In traditional CI/CD services such as TravisCI, the steps or stages of a build are executived consecutively in the same computing environment. This is also how you probably use R on your local machine; you run rmarkdown::render_site() in the same environment (loosely speaking) as some, say remotes::install_github()s you ran before. There are some R tools to isolate operations, such as withr or packrat, but the default behavior is always that a change in one step will affect all later steps.

Because main.workflows are just lists of arbitrary Docker images running “over” your repository, all GitHub actions start afresh and are completely isolated from earlier and later actions by default. Whatever you do to your compute environment in one action (say, install some packages), will not affect later actions. That means, you won’t find those packages.

This isolation takes some getting used to, but is a very good thing. Because actions are completely isolated by default, it is much easier to share them across projects (or even languages) and workflows are much easier to reason about.

Of course, we sometimes need states to persist between actions, such as between an action to install package dependencies from a DESCRIPTION and, say, a later install action on that package. You need the dependencies to install the package, so we must break the isolation between these actions.

Happily, GitHub actions provide two special directories which persists between actions for the duration of a workflow run: - /github/workspace (GITHUB_WORKSPACE) is the default working directory for every action and starts out with a copy of your repository. - /github/home (HOME) is meant for other user-related data.

There is no way to persist data between different workflows, or between different runs of the same workflow (other than docker caches). You can, however, “roll your own cache”, using an external storage provider to cache artefacts between workflows and runs. Read the performance vignette for details.

Package Installation

In keeping with the design of GitHub actions, the R actions in this package maximize the default isolation between R package search trees .libPaths() across actions.

There are two kinds of packages we might want to install for an action:

  1. “Worker” packages which are necessary to do the work of an action, independent of the repository on which the action runs. For example, an action to covr::codecov() an R package will need covr, in addition to whatever dependencies the package has. Because this “worker” package is only needed for this action, it should not persist.

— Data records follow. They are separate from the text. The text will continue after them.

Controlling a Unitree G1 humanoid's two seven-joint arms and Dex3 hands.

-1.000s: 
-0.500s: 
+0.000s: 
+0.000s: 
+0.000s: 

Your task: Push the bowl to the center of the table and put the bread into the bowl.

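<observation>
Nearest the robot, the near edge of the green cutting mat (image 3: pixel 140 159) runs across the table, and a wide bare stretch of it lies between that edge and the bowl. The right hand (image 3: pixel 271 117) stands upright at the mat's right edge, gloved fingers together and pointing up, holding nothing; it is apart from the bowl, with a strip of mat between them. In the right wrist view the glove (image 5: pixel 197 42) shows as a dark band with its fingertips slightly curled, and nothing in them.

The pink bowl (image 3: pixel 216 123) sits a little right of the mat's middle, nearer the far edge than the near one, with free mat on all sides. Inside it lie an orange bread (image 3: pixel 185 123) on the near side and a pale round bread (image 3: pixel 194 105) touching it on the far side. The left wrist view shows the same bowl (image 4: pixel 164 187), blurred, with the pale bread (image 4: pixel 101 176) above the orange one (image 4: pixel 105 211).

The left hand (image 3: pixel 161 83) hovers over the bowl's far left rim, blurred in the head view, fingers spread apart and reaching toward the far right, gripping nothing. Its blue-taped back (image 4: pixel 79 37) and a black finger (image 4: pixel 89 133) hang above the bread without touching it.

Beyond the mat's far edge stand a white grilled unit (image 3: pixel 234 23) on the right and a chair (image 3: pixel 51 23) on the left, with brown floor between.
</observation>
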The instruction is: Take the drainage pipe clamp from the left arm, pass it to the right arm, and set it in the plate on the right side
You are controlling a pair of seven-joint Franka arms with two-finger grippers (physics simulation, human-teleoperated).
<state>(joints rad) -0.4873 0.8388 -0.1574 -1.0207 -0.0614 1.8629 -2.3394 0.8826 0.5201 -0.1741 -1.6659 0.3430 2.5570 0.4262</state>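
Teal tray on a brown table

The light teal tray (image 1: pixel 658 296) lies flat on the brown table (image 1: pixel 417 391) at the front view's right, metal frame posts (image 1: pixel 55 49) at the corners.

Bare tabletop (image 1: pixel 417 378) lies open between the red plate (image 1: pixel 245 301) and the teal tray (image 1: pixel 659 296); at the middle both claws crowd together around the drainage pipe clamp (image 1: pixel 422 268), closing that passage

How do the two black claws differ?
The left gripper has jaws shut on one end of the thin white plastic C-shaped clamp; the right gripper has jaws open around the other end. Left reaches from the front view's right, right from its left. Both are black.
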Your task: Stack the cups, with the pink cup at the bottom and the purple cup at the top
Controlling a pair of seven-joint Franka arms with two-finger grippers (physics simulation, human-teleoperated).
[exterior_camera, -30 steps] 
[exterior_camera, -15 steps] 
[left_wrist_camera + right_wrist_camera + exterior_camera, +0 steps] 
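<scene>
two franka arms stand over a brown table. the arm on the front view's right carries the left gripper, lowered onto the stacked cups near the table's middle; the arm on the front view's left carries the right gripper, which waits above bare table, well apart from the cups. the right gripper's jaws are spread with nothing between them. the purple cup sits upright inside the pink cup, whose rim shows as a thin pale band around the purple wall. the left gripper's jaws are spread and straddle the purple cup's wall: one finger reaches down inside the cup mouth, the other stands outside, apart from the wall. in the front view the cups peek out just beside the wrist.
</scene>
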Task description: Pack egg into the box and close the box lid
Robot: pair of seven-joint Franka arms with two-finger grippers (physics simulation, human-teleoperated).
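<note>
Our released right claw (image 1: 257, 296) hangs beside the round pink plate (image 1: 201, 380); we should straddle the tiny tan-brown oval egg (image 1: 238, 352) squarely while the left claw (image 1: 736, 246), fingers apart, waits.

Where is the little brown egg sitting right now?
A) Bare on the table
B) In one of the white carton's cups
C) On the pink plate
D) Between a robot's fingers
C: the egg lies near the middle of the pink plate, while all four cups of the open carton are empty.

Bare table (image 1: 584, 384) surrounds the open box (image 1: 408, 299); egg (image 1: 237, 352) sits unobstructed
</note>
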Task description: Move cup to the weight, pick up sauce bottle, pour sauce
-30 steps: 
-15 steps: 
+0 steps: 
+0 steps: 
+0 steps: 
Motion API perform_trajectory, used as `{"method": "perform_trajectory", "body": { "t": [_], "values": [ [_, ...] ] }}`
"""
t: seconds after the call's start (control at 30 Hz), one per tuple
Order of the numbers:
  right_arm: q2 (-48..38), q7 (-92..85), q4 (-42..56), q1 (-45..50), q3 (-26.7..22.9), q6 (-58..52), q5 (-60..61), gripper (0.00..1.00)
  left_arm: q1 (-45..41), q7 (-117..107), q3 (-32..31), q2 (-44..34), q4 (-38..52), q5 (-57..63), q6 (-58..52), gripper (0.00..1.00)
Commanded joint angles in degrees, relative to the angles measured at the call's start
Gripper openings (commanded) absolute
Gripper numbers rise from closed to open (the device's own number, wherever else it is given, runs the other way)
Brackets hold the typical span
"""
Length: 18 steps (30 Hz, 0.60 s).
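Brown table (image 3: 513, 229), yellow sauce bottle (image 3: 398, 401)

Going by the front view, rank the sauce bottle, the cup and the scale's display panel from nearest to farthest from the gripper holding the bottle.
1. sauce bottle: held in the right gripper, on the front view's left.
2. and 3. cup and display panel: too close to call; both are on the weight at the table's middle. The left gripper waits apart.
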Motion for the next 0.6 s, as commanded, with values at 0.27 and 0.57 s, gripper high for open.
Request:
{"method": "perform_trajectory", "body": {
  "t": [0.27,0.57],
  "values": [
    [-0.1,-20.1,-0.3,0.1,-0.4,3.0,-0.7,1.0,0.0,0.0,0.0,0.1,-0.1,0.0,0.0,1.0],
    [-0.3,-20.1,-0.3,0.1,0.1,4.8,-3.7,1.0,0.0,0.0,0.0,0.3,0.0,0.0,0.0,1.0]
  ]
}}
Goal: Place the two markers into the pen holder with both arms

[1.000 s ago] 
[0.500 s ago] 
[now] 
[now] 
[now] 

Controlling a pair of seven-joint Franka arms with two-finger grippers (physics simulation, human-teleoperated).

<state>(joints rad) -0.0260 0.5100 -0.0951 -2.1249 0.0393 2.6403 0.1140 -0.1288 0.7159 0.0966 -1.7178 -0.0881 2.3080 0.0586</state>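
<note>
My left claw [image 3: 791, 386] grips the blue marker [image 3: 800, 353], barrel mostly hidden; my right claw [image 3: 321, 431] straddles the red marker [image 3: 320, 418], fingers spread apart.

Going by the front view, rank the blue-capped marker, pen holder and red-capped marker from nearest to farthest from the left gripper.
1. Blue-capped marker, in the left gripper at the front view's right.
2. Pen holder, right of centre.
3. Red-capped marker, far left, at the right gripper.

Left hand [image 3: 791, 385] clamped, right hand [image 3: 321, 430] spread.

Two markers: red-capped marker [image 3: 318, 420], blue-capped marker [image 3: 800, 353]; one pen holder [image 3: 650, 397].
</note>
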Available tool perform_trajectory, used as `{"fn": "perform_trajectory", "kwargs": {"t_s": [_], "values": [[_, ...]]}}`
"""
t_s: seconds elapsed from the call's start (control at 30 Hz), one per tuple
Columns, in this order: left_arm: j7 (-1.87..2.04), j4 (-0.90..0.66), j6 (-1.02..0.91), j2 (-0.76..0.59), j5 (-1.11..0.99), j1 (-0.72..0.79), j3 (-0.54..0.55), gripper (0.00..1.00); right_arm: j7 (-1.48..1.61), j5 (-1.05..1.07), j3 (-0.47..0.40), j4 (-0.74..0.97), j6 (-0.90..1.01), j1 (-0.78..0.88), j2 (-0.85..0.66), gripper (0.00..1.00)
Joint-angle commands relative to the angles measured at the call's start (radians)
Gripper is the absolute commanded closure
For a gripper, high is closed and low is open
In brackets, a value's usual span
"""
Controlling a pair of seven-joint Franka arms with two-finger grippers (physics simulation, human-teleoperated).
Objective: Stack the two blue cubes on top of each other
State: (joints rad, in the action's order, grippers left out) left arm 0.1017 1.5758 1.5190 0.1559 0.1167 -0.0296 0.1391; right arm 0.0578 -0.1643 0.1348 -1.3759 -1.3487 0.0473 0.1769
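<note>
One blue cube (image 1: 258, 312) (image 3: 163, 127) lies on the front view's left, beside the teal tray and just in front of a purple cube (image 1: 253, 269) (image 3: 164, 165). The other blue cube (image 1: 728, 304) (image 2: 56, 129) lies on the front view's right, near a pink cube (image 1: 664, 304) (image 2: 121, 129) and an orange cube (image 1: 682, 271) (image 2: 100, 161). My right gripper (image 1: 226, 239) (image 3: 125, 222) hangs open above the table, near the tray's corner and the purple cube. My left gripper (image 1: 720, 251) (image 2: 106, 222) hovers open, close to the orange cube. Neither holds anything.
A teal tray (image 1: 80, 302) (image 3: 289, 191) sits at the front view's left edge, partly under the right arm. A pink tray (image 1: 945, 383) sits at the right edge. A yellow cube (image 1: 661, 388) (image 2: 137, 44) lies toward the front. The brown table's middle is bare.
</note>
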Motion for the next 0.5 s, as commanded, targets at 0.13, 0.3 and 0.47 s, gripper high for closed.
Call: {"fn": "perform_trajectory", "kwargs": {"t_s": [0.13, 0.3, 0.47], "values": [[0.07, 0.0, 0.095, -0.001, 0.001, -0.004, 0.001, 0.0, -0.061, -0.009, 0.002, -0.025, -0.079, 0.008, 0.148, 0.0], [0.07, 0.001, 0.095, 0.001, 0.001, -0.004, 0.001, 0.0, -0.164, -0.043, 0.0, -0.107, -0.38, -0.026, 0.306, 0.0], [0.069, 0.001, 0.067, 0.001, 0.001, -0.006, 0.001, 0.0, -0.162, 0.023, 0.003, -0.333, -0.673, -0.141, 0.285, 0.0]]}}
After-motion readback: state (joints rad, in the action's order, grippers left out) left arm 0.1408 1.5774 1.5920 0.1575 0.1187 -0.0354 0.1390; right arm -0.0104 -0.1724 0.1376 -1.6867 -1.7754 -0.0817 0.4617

    Actions in this package therefore install worker packages to R_LIBS_ACTION (/usr/lib/R/action-library), named “ACTION” because they persist only for the current action.

    Worker packages are generally baked into the Docker image used by the action, and are therefore cached natively on GitHub actions.

  2. “Project” packages are those packages listed in the DESCRIPTION at your repository root necessary to run your code or package. For example, your script or package may use %>% and will thus require magrittr to run. Because this “project” package may be necessary for several actions, it should persist.

    Actions in this package therefore install project packages to R_LIBS_WORKFLOW ([$HOME](https://developer.github.com/actions/creating-github-actions/accessing-the-runtime-environment/#filesystem)/lib/R/library), named “WORKFLOW” because they persist for the duration of the current workflow run.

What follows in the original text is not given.